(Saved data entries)
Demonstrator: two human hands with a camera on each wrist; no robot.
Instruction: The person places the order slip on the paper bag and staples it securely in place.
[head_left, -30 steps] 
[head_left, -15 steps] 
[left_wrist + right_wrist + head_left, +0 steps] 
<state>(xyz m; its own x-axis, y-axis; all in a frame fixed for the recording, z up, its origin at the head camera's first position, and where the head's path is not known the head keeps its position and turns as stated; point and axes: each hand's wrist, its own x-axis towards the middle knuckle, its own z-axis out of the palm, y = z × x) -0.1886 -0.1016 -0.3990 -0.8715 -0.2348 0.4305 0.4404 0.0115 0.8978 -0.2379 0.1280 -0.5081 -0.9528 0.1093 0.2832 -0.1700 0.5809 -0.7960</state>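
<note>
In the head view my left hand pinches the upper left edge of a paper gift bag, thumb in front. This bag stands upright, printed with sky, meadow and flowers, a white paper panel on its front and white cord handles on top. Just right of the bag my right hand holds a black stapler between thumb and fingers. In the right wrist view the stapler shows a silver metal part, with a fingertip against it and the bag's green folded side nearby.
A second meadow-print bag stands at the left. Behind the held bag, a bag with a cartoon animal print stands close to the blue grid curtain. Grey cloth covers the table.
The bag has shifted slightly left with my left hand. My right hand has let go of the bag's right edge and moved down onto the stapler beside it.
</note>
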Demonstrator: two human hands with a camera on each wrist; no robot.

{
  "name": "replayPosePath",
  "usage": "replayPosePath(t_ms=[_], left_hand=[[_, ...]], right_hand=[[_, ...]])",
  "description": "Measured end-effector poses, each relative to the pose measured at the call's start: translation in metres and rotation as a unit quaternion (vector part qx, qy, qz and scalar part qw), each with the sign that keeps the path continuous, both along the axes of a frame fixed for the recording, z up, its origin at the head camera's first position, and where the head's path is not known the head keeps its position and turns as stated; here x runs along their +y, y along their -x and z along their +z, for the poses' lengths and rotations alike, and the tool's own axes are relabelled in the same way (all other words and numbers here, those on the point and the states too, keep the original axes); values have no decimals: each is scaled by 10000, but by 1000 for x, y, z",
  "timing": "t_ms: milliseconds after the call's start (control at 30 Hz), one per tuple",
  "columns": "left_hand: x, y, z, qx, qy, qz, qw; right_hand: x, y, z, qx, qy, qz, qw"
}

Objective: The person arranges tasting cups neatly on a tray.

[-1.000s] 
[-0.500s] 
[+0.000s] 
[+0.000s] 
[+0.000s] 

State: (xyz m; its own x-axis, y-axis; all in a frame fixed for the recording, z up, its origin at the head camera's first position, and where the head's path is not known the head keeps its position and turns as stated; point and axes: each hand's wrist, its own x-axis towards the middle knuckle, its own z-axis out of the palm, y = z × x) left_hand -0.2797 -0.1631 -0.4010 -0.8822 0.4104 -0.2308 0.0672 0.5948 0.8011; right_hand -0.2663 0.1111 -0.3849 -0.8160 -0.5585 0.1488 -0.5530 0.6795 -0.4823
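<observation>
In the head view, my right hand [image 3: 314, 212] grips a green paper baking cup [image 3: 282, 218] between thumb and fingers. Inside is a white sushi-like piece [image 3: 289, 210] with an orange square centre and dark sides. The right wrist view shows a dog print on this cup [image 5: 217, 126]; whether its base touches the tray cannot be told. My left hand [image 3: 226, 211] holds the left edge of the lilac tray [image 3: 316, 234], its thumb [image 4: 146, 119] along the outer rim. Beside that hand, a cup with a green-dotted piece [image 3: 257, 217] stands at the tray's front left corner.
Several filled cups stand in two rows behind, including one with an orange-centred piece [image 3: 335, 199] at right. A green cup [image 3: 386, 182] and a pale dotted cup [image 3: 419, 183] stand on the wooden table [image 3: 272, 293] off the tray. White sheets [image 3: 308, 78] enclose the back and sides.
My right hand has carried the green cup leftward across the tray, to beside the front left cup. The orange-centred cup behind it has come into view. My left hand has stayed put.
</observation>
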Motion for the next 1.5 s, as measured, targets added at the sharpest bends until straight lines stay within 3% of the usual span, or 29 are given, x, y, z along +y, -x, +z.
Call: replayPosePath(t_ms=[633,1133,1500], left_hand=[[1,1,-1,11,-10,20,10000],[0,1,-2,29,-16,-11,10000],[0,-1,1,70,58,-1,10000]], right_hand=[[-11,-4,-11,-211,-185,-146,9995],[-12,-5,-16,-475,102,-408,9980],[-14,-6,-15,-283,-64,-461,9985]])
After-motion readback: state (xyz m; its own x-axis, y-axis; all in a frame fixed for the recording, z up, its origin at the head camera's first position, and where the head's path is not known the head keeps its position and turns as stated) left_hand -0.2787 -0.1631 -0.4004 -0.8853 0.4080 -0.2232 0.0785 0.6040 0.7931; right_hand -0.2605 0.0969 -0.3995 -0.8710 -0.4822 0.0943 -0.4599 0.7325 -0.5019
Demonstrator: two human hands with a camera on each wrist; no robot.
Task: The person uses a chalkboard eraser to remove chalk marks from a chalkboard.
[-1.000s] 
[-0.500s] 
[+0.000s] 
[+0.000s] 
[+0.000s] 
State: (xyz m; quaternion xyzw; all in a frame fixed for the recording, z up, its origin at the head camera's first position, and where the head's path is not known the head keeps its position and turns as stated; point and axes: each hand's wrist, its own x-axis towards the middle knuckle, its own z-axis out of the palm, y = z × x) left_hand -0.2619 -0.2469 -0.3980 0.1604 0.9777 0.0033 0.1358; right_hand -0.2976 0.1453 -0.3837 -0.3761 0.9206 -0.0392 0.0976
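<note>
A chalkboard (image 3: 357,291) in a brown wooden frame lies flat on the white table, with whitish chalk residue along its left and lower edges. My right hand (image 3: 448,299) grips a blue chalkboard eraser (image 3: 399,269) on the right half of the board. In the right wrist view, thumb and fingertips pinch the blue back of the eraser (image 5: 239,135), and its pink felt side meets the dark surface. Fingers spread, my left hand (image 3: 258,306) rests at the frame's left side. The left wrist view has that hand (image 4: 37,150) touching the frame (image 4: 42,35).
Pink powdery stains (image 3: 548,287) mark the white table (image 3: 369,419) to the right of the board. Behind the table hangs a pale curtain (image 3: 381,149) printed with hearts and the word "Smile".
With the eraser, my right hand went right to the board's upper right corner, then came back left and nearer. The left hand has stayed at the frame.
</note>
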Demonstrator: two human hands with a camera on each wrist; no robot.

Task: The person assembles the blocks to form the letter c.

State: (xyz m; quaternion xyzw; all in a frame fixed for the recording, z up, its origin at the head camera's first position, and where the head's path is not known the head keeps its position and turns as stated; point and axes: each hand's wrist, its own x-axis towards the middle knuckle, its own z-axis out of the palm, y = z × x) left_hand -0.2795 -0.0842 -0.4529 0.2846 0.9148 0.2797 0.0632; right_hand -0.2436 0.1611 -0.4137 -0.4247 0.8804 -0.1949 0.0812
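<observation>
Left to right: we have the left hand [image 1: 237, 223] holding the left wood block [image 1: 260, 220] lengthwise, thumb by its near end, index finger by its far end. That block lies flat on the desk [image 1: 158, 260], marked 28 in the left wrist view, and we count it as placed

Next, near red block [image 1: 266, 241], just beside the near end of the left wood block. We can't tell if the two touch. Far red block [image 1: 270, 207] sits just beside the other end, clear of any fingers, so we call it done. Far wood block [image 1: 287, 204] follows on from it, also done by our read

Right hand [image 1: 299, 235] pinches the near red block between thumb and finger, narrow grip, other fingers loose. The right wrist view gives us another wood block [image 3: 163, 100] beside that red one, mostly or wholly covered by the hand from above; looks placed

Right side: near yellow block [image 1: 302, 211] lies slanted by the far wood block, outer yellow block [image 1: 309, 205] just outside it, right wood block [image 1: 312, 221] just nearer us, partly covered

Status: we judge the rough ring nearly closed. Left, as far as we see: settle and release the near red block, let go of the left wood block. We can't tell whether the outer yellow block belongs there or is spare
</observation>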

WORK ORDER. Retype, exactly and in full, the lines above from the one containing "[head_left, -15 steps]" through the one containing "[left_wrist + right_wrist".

ANSWER FOR THE TASK.
[head_left, -15 steps] 
[left_wrist + right_wrist + head_left, +0 steps] 

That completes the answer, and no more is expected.